Los teóricos de la democracia deliberativa, desde Jürgen Habermas hasta Martha Nussbaum, han intentado contrarrestar estos peligros proponiendo modelos donde la razón comunicativa y la educación cívica actúen como antídotos contra la demagogia. Pero el episodio del Gólgota sugiere que estas soluciones subestiman la fuerza de lo irracional en la política. Poncio Pilato, ese funcionario escéptico que según Filón de Alejandría "no era amigo de innovaciones", terminó cediendo a la presión popular no por convicción, sino por cálculo político. Su famoso gesto de lavarse las manos (Mateo 27:24) es la primera representación conocida de lo que hoy llamaríamos "teatro político": la simulación de inocencia mientras se permite la injusticia.
La lección que emerge de este análisis es incómoda pero necesaria: las democracias no mueren solo por golpes militares o conspiraciones elitistas; pueden suicidarse votando, aplaudiendo, clamando por soluciones simples a problemas complejos. Como escribió José Ortega y Gasset en La rebelión de las masas, "el mayor peligro para la democracia es la democracia misma" cuando esta degenera en gobierno de la muchedumbre en lugar de gobierno de la razón.

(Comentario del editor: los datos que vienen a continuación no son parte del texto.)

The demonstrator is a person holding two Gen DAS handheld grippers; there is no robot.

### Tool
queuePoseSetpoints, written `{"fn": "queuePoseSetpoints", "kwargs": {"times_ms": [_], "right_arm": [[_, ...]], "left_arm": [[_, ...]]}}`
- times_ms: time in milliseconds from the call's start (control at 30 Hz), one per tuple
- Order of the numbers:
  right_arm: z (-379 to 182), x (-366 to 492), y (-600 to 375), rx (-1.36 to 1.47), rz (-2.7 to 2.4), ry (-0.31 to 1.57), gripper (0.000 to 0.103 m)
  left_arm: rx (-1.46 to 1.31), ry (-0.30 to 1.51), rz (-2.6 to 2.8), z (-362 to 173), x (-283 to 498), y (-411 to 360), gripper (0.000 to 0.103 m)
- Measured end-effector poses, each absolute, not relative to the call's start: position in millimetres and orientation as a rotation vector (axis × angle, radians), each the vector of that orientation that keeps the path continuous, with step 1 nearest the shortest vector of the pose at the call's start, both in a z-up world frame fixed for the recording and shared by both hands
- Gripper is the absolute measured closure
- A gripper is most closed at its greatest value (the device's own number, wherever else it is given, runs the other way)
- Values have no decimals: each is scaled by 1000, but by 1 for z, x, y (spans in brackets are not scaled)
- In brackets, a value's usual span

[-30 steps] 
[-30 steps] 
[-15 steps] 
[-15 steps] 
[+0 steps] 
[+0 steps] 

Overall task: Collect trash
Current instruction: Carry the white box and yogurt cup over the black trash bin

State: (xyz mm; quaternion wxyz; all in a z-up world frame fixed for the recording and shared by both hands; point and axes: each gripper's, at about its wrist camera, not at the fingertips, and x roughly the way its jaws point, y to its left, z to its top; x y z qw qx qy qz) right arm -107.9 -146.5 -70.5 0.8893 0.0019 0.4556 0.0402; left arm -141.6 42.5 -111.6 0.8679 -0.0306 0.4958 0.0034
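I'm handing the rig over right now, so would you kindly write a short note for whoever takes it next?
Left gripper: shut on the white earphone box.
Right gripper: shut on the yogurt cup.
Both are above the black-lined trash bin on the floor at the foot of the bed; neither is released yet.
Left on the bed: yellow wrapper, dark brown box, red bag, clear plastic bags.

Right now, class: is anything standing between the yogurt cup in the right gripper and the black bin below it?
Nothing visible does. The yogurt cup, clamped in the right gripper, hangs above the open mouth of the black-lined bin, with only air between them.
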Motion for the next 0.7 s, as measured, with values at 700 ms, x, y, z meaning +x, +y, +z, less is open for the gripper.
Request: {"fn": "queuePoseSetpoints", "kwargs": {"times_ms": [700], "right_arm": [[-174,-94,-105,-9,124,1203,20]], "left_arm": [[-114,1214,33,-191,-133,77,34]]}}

El mensaje de Jesús crucificado por voluntad popular resuena hoy con ecos proféticos: cada vez que una sociedad elige seguridad sobre libertad, orden sobre justicia, conveniencia sobre verdad, está repitiendo el mismo patrón que llevó a aquella multitud a gritar "¡Crucifícale!" mientras liberaban a un asesino. Dos mil años después, la pregunta sigue pendiente: ¿hemos aprendido a reconocer a los nuevos profetas que nuestras mayorías, manipuladas por modernos sacerdotes del Sanedrín mediático, están condenando al patíbulo? La democracia, como demostró aquel viernes de Pascua, no es un sistema perfecto, sino el peor sistema a excepción de todos los demás —pero solo si logramos protegerla de su peor enemigo: sus propios instintos autodestructivos.
Epílogo: El Fantasma del Gólgota
Cada vez que un líder populista demoniza a minorías, cada vez que los medios reducen debates complejos a eslóganes, cada vez que las redes sociales convierten el diálogo en linchamiento digital, el espectro de aquella crucifixión democrática vuelve a pasearse entre nosotros. Como escribió el poeta T.S. Eliot: "La humanidad no puede soportar demasiada realidad". Y es precisamente esta intolerancia a la complejidad lo que hace a las democracias tan vulnerables a repetir, una y otra vez, su pecado original: sacrificar a sus mejores mentes en el altar del conformismo mayoritario. La solución no está en renunciar a la democracia, sino en recordar diariamente que, como advirtió Sartre, "no somos libres de dejar de ser libres". Incluso cuando esa libertad nos lleve a elegir nuestros propios verdugos.